I rolled my eyes at the question Big Mac had just posed me. Of course I hated to seem uppity in front of the simple country folks, but somewhere along the line someone had told them that there was no such thing as a stupid question. Applejack elbowed me in the ribs on my right side, the ones she knew were still sensitive, and shot me an affronted look for my reaction to the question. I shot her a cross look right back, lifting my hindleg to cover my ribs.
Big Mac saw her elbow my ribs and spoke up in a banterous tone, "Ah know the feelin', AJ-," at the mention of her name Applejack shot Big Mac a poisonous look in an attempt to kill the words before they left his throat, "bless her heart, loves to help the ponyfolk. But sometimes she loves just as much to woop 'em and show 'em who's boss." Alas, to no avail, Big Mac's baritone continued on with the sentence AJ had hoped to slay.
There was a lull in the conversation as AJ stopped to think if that was an insult or not. I took this as an opportunity to indulge in my anti-social tendencies. I took a look around the farm that had almost been my grave, Sweet Apple Acres. I let my gaze sail over the rolling hills as a ship would sail the waves. Only briefly pulling into port at the things that drew my attention more than others, the creaky old barn, the creaky old farmhouse, Granny Smith's creaky old hip. My port of call being an overlooking ridge. I realized just how many trees there were, and how hard it will be for them, correction us, to buck all these things. I grew worried, I'd never even been to a farm, much less harvest what Applejack had called a bumper crop.
At the thought of the word of bumper, I plowed into Big Mac's barrel chest. I bounced back and landed perfectly... on the spot where the tree hit me. My eyes tried to jump from my skull in a vain attempt to escape the molten daggers that plunged into every fiber of my being, rending any endowment of higher thought asunder. I managed to suppress a squeal, but failed to stop the whimper. I was looking at Big Mac with an expression that I hoped said, Kill me, but he didn't seemed to be looking at me but off at something behind me. I rolled over to take the pressure off the spot, and sat with my eyes tight shut as I drank in a delicious glass Dr. Pain, with all 23 flavors of anguish. As the desire to end myself subsided I decided to take a look at what held Big Mac at such rapt attention. I regretted that decision immediately as I saw Applejack staring blankly off at something in the distance, with a single tear beginning the long, solitary trek down her cheek. I followed her gaze to something that elicited just as strong, albeit different, emotions. A tree, that's all it was, nothing to get worked up about right? I had done this before, lied to myself to try and strengthen the emotional bulwark I threw my feelings behind. There were multiple entrances to Sweet Apple Acres, he had trotted in on the one closer to Fluttershy's cottage and the Everfree Forest. Thankfully though, they had come in through the Ponyville entrance, which had let them miss the tree entirely. The tree in question was the very tree that had died early that year because a Cutie Mark Crusader stunt that AJ wouldn't elaborate on. The very tree that needed to be uprooted so that they could plant a new one where it had taken root. The very tree that Big Macintosh had skipped lunch to go and buck over. The very tree that had crippled me, and that now made everypony stand stock still in thought. A pain of a different kind started to fill my soul as I stared on at Applejack. I felt terrible. We had never discussed it but I knew she thought, in her words, "Ah fancied her." She cared for me as Fluttershy might care for an injured animal she stumbled upon. In my physical debilitation and skillfully suppressed mental anguish, I had mistook that for attraction. And I hated myself for it. By my simple desire to make contact with a pony, I had dumped a burden that nopony should carry on her. I felt myself rise to my magically repaired hooves and begin to slowly walk towards AJ.

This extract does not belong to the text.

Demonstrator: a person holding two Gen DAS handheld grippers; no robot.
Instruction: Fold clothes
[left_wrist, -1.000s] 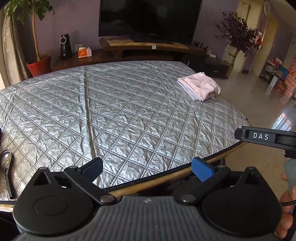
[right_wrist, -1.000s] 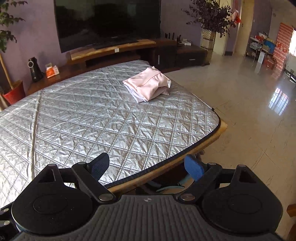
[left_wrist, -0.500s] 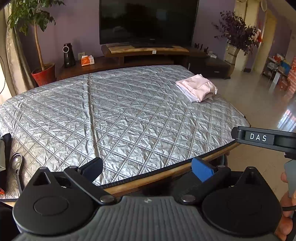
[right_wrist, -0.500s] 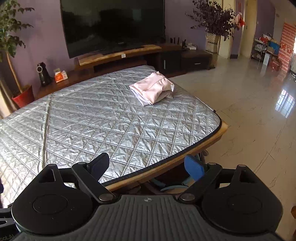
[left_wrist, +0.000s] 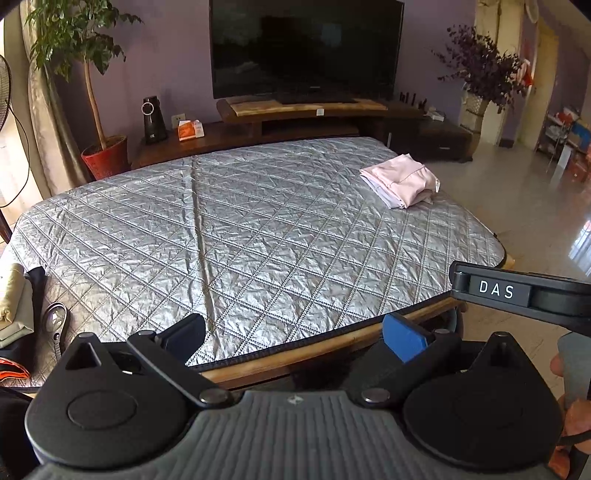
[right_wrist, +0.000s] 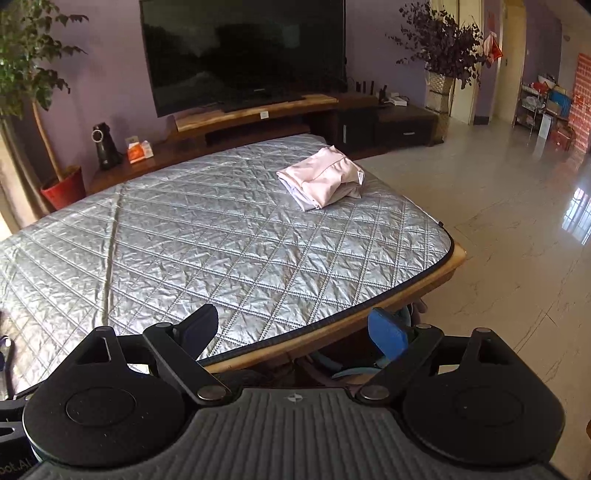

Big Mac put a hoof on my back to try and stay me, only to recoil in shock as I screamed with paroxysm. I immediately collapsed as the cancer that was my pain went into relapse. I hit the ground with an unceremonious thud, that ignited a fire in my chest as my sensitive ribs took most of the fall. That, coupled with my scream, spurred Applejack to action.
"Cato!" she cried out with worry at my unmoving form. She ran over, making sure not to touch my back, and poked me on the head where a unicorn's horn would be.
I looked at Big Mac who had a look like the regret of everything he's done since meeting me just now had been dumped on him. With anguish filling my voice I mumbled, "Verpa..." (Dick)
Applejack and Big Macintosh looked at each other in confusion, then at the same time, "Huh?"
*Facehoof* "Oh, uh... nothing." I struggled to find something to dispel their curiosity.
"Is that some of that fancy-shmancy gibberish you used at the hospital?" asked Applejack with growing conviction.
My eyes widened to the size of a dragon's, did ponies even have an equivalent to Latin? They spoke English, so maybe they did. I decided to throw it out there and hope for the best. "Oh, that? That was just some old language that nopony speaks anymore. I learned it up in uh... Hoofswell."
"tu es slultus." Applejack and I looked at the seemingly dimwitted Big Mac. I looked at him as if he had spoken a language I didn't understand. I was shocked, relieved, and insulted all in one. Shocked that Big Mac spoke Latin, or the Equestrian equivalent. Relieved that they had an equivalent. Insulted that he just said I was stupid.
"what he say?..." whispered Applejack leaning uncomfortably close to the misinterpreting center of my brain.
"that I was stupid..." I replied, eliciting a snicker from Applejack.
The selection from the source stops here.